As a related aside, it is worth noting that being visible as a company is helpful when it comes to networking around an acquisition. Before you network to make contact, try to increase the general awareness of your company. Standard options like speaking engagements, press releases, investor updates, published articles, etc. can be a big help in generating brand recognition and favorable content. The company profile generated by these activities can help create a good first impression before a potential buyer even starts proper research.
M&A transactions are complicated business deals with high stakes. Deals can (and do) get done between founders and/or executives directly, but having the right expertise in the room from the start is a significant value add. In order of most critical, you should leverage the valuable expertise of lawyers, CFOs, and investment bankers in your deal. In particular, the legal documents and advice required to close an M&A deal are enough of a specialty that you should consider hiring a firm with acquisition expertise. You will want your legal team to help navigate contract terms, identify significant deal risk, and offer practical legal solutions to any issues that arise. Having a CFO involved to drive the financial operations of a deal with multiple parties is also prudent. Your CFO can manage internal and external teams through deal close and cover deal activities such as financial statement preparation, due diligence, and buyer requests. A CFO can also provide business perspective on critical deal terms in negotiation.

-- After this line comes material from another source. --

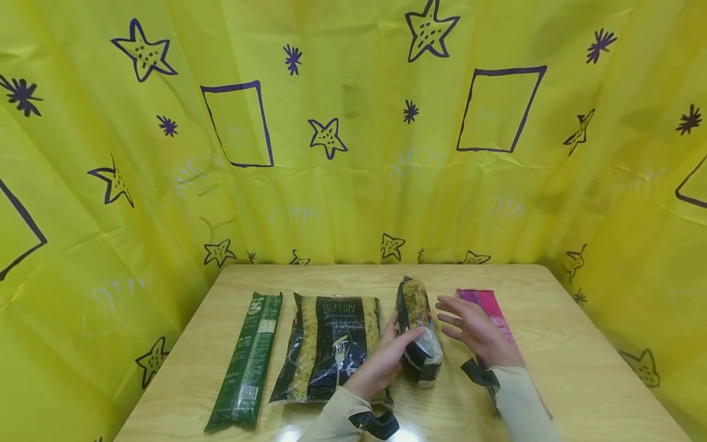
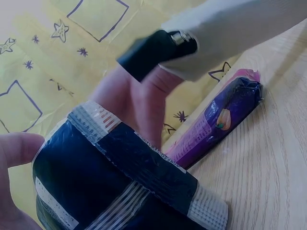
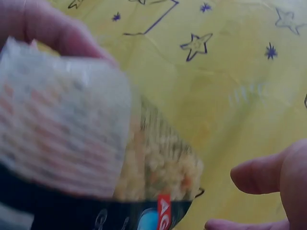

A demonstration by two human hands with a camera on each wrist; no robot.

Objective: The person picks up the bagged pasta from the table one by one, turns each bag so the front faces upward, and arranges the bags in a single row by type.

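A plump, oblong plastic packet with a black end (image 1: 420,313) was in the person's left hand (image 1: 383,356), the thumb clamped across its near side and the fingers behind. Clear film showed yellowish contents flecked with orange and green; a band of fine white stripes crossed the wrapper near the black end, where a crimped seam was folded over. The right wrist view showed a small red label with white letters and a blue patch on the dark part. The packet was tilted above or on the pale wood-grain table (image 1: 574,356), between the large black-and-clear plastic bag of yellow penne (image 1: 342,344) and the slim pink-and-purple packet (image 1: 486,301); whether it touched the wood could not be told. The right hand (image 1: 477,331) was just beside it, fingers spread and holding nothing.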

Your CFO can manage internal and external teams through deal close and cover deal activities such as financial statement preparation, due diligence, and buyer requests.
Adding investment bankers to a deal can also be useful. With the frequency of acquisitions an M&A team manages, you can rely on them to have quality research, a strong network of potential buyers, significant process experience, and good information on market timing and pricing.
Last but certainly not least is direct negotiations – the coveted stage that every potential seller aspires to get to. Well before you reach this point, however, it would be wise to consider what your best alternative to a negotiated agreement (BATNA) is – i.e., the best alternative you have if a mutually acceptable negotiated agreement cannot be made. This is not to be confused with your reservation value, by the way, which is the worst negotiated deal that you would be willing to accept. Some potential BATNAs, for example, include an alternative acquisition offer, a bridge round of financing, a down round fundraise, or even refocusing efforts back on running your business.
It is prudent to stress test your baseline terms and bottom line number before you find yourself in the middle of a live negotiation.
Identifying your reservation value is key in negotiations as well. M&A deals are often emotionally charged, which can skew rationality and objectivity. It is prudent to stress test your baseline terms and bottom line number before you find yourself in the middle of a live negotiation. Once you are in some form of negotiation over a letter of intent or over a contract (if you have progressed to a much later stage) the main focus should be on negotiating terms. There are too many factors to list and review in this piece, but here are a few key considerations: price, working capital, employee/founder retention, disclosures, representation and warranties, escrow, termination, and binding rights. Your team of experts should have a view on these items from a legal and business perspective.
This concludes our brief but broad two-part series on M&A Considerations. To be clear, this is a survey, and there are many nuances that we have only just highlighted. However, if you are considering an acquisition as a possible exit strategy or growth opportunity, this series should give you a good starting framework of how to prepare for a sell-side acquisition from an internal and external perspective. Best of luck.